### Aim of the exercise:
Line by line, check the data for the string "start" and state how many lines have it, nothing more.

*** Opening of Dataset section ***

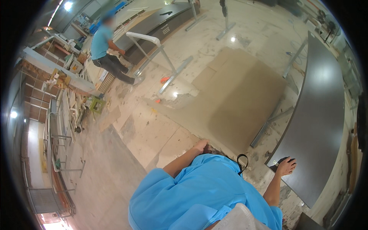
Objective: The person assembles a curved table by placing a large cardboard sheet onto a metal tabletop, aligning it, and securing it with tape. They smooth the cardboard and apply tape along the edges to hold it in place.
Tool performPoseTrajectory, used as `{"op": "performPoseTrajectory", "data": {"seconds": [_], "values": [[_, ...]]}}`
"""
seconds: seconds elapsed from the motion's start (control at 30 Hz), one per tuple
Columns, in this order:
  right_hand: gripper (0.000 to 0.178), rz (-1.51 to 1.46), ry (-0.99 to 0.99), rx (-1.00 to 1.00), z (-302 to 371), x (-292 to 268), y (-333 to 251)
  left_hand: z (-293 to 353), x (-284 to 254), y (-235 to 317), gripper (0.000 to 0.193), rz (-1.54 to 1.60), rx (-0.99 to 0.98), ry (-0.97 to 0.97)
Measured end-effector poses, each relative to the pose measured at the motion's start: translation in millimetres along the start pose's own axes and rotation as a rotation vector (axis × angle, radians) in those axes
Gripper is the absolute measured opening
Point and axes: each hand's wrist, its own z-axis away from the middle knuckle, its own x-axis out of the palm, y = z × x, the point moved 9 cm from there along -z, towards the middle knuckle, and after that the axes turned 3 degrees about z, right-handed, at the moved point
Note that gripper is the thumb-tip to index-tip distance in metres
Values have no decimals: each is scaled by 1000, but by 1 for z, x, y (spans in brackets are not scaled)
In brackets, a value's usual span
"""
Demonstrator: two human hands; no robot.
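My right hand [286, 167] rests over the near end of a long dark grey panel [318, 111]. Its fingers are wrapped round a small black hand tool [275, 165], whose shiny metal part sticks out on the left; the exact kind is too small to make out. At the front of my waist, close to the hem of my blue shirt [199, 180], is my left hand [201, 146]. Those fingers are mostly hidden, and nothing shows in them. A black cord loop [242, 164] hangs beside the shirt.
A large brown sheet [241, 103] lies on the floor ahead. Metal stands [264, 128] support the panel, and a white-topped trestle [143, 37] stands farther left. Beyond it, another person [102, 46] bends beside a dark workbench [161, 19]. A green stool [96, 104] and scrap strips are at the left.
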Motion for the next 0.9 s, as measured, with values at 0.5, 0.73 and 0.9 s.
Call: {"op": "performPoseTrajectory", "data": {"seconds": [0.5,0.73,0.9], "values": [[63,28,15,-2,-2,7,4,-1,-4,-8,20,68,15,-53],[63,20,-2,1,0,7,5,9,-6,-8,19,113,30,-21],[62,19,-9,0,1,6,4,7,-3,-7,20,57,35,-70]]}}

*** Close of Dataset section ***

### Output below:
2